Understanding Corporate Social Responsibility and Its Impact

Social Responsibility is something else: it is “the adoption by businesses of formal policies in social and environmental transparency about the results achieved and the external scrutiny of them.”


CSR, far from being a sporadic input of external resources to disadvantaged groups, is based on a dynamic, continuous, proactive approach by companies with programs designed for the medium and long term, in a spirit other than public relations programs. It implies, therefore, a serious and permanent “Contract” with society, a structural element of the company, while social action is a cyclical element.

Definitely, the problem is not that social action can be very beneficial if properly raised, but rather that neglecting other aspects of CSR is more important.

CSR is the implementation of economic, social, and environmental responsibility, and only after satisfying other resources can they be devoted to social action. Similarly, we can say that a company is socially responsible if it meets the three criteria listed, but does not own contributions to social action. This would be in deciding not to mask or divert attention from the real responsibilities that the private sector is currently demanding.



Many companies communicate their social and environmental contributions, and these contributions are reflected in socially responsible investment indices such as Dow Jones Sustainability Index, ASP i (ARES), and FTSE4Good.


That is, increasingly, investors take into account these social variables when evaluating a company and deciding to invest in it. However, not all companies communicate about their social action:

The NGO Setem textile bought 120 shares of Inditex (owner of brands such as Zara and Massimo Dutti) to demand, ‘always’ better information and transparency on corporate social responsibility: its labor policies in the Third World and Eastern Europe, the possible underground economy in Spain and Portugal, etc. The NGO has coordinated the Clean Clothes Campaign since 1997, which has demanded information from major Spanish clothing brands: Inditex, Mango, Cortefiel, Burberry, and Adolfo Dominguez.


How to Contribute to the PR Responsibility of the Organization?


In this issue, public relations play a decisive role. In fact, the practice of social responsibility made the two-way symmetrical model replace the previous ones.

Bernays states that an organization exercises social responsibility if it addresses its PR problems. Thus, PR and social responsibility are closely linked.



Therefore, we can summarize that companies or organizations of all types have a social responsibility, obligations to the society in which they operate. And they are in charge of public relations at the company to show that the organization is responsible.



PR professionals working for an organization should communicate to management what the public thinks about their irresponsible behavior and, in turn, can inform the public about what the company is doing to rectify any of these behaviors.

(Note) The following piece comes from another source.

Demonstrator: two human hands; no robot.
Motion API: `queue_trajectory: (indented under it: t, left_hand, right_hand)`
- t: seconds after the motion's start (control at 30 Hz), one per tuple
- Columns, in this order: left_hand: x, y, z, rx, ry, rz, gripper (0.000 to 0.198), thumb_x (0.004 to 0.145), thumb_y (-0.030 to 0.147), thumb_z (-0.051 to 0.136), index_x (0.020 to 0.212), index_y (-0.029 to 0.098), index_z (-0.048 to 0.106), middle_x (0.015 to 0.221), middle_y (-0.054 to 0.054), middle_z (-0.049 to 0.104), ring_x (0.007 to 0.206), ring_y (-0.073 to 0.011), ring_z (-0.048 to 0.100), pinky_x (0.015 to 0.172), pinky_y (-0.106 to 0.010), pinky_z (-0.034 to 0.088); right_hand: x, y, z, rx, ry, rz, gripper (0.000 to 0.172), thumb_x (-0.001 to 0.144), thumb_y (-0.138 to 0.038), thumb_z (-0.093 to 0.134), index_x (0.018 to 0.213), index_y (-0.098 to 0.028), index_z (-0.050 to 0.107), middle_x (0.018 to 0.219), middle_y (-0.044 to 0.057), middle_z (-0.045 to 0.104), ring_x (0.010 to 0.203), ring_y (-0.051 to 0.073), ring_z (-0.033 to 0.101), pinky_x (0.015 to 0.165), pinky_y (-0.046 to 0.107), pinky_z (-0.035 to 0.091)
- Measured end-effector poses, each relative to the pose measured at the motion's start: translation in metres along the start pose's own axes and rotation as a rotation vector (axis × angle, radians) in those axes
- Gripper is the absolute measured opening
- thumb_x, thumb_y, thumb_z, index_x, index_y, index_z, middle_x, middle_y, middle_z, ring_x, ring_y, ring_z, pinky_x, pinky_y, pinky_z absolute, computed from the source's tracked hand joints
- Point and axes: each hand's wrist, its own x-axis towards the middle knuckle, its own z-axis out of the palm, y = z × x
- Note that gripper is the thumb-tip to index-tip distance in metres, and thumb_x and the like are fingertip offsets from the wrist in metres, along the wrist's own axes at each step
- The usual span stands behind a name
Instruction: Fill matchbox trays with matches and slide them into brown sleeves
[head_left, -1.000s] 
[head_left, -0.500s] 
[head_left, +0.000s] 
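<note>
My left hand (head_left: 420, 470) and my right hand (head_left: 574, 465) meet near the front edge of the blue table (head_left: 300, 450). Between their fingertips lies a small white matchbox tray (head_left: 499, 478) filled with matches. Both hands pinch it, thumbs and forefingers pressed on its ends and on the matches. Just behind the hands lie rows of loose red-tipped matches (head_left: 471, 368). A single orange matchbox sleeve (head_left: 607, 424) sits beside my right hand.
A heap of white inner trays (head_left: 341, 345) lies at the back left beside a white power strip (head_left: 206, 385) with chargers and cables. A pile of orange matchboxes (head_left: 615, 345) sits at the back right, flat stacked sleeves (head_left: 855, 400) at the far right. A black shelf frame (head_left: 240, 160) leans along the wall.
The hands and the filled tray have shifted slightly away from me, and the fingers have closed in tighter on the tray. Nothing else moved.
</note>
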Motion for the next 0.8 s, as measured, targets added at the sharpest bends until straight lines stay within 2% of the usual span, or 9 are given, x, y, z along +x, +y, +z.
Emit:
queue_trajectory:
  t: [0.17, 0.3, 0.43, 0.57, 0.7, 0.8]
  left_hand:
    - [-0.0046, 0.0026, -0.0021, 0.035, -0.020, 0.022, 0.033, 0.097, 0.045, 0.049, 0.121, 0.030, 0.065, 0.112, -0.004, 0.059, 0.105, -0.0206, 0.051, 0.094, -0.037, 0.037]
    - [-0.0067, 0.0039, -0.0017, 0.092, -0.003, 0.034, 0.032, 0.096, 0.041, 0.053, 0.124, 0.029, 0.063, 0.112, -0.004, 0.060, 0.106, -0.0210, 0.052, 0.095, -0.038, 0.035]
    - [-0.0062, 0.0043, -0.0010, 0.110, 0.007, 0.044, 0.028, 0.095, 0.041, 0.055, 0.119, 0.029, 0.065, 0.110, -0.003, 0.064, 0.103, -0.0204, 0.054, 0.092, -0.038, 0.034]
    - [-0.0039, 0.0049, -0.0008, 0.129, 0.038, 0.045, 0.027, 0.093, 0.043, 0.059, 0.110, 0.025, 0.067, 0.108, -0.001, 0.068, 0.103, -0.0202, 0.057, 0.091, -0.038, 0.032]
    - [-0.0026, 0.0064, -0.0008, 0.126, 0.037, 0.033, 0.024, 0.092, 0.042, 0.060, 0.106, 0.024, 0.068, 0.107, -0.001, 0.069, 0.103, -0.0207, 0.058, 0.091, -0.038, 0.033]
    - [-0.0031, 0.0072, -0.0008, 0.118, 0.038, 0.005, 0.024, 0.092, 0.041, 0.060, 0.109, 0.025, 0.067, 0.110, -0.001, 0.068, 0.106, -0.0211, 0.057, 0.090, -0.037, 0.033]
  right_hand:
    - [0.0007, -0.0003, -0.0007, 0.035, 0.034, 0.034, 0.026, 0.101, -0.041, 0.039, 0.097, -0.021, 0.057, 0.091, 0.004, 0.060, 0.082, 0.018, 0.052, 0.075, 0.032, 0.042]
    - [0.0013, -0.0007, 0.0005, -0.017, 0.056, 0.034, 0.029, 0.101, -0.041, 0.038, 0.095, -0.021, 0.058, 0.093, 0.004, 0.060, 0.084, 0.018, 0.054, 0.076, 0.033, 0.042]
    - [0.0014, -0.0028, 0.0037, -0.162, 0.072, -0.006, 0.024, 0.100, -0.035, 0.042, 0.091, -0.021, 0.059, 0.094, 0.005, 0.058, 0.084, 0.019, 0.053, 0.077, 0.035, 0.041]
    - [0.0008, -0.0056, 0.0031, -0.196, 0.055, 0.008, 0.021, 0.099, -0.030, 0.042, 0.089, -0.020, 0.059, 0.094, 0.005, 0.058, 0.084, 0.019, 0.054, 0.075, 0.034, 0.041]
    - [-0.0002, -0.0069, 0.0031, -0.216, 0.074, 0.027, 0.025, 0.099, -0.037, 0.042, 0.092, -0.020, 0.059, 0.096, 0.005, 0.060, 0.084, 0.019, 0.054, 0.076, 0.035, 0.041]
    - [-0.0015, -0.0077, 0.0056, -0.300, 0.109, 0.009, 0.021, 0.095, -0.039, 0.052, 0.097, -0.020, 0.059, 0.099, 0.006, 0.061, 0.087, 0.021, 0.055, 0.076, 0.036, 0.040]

Thus, PR helps in two ways: internal reports and external reports.


1. Internal Report.

Large corporations have created the term management of potential conflicts, thus formalizing internal reports, by which the PR professional alerts the organization to issues of responsibility in order to be included in the decisions of the organization.

The structure of the process would be four phases:

1st. Identification of potential issues or problems that may appear on the public agenda.

2nd. Analysis of the same.

3rd. Policy options for modification.

4th. Programs to act on it.


2. External Reports.

There are two types of external reporting. Organizations report on their activities either through social audits or through social reporting.

2.1. The Social Audit.

The social audit quantifies social responsibility (cash).


2.2. Member Social Reporting.

These reports are prepared to detail what they have done to contribute to society.

Example: General Motors, which through public interest reports covers issues such as clean air laws, the safety of small cars, equal employment opportunity programs for minorities and women, philanthropy, etc.


The job of PR is to emphasize the need for accountability and management’s request to conduct social audit reports periodically.


Social responsibility, understood as the conduct or set of obligations beyond legal requirements, is linked to natural or legal persons in connection with the community, gaining more weight and a higher level of demand as democratic society develops and its system of freedoms becomes more entrenched.


In a society with a large plurality of information and multiple channels for the formation of independent public opinion, the level of social responsibility is significant. Not so, obviously, in a society where freedoms are bound and power covers behaviors that can neither legally nor socially be held accountable.

John Kenneth Galbraith is one of the most prestigious and brilliant American economists, an adviser to Presidents Roosevelt, Truman, and Kennedy. He is considered a socially engaged economist, nothing to do with the ultraliberal monetarists so popular in Singapore.

Author of important works, one of them “A Better Society,” contains his reflections on what has been the 20th century. Among other issues, he discusses social responsibility and makes interesting contributions:

  • A good society must distinguish between permissible and beneficial enrichment from the social point of view and is done with social cost.

  • Forms of financial enrichment that come at the expense of others are not legitimate and should be prohibited.

  • A salient feature of the contemporary economic system is that it provides many opportunities to make money that are socially indefensible.

  • Business income from the sale of products that endanger or defraud consumers or harm public health and the environment is not acceptable.